Tell Me About Your First….

Posted by Phil Ferguson on July 27th, 2012 – 6 Comments – Posted in Uncategorized

Yesterday I was in a store and Boston was playing over the speakers.  I was transported to my childhood somewhere around 1977.  I could see my house and my mom and dad.  I was filled with joy!

The local grocery store had a program where you get points for shopping there and we had enough point more me to get an album.  Yes, a 12 inch black vinyl record.  I had to have the new record from Boston!  I remember getting it and going home to play it.

It was my first Album.  I listened to it over and over and over.  I still love all of the music from this album today.  It holds a very special place in my memory.

What was your first album?  Was it vinyl, tape, 8-track, CD or MP3.  Do you still like it today and does it bring back some good memories.  Please share your story.  I am in a nostalgic mood and would love to hear your story.
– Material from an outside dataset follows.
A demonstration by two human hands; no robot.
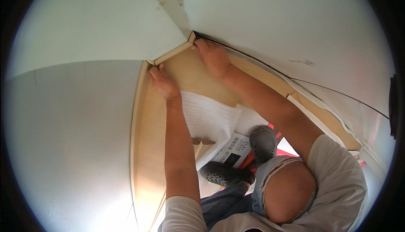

Here is a little Boston for you!

  1. Brian says:

    My first album was Hysteria by Def Leppard, on cassette. I had seen some Guns N”Roses song on MTV and asked for their album for my birthday. My older sister got me Def Leppard instead because apparently she didn’t think GNR was appropriate for a 7-year-old (and Def Leppard was?).

  2. BekahDekah says:

    My first album was REO Speedwagon Hi Infidelity on vinyl. Talked my dad into getting it for me because I had been sick and he felt sorry for me. I had a super-awesome monstrous console stereo with a turntable in my room, but the only records available were my mom’s Sonny & Cher, The Sound of Music soundtrack, The Purple Puzzle Tree (bible stories for kids – ha ha!) and Seals & Crofts. I played that REO album until it was smooth.

  3. Ron says:

    Kiss Alive II! It was X-mas present that my brother and I scoped out the previous night under the tree using our LED calculators as flashlights. I was fascinated by the demon spitting blood and was instantly hooked on Hard Rock and Metal.

  4. Jim Newman says:

    My first album was “Movin” 1963 by Peter, Paul, and Mary. It was their second album and awesome. I knew all of the songs by heart. I lived in Corpus Christi Texas a mile from the beach. It would be called urban folk. The songs were so haunting to me. I had such a crush on Mary Travers. Much later I met her daughter and she was unhappy as she hated that her mother was always on tour. As Cosmic Variance notes, music was better in the sixties–not entirely true but Disco making dance wildly popular and easy killed musicality. Butt DVDs brought back diversity. Another article doing a metastudy of the last fifty years of rock and roll notes that music has gotten more and more homogenous and simplistic (accessible). Doesn’t really matter but interesting–hard not to be snobbish. I tell my modern pop loving daughters that the music we love has more to do with what we were listening to between 10 and 22 than intrinsic quality.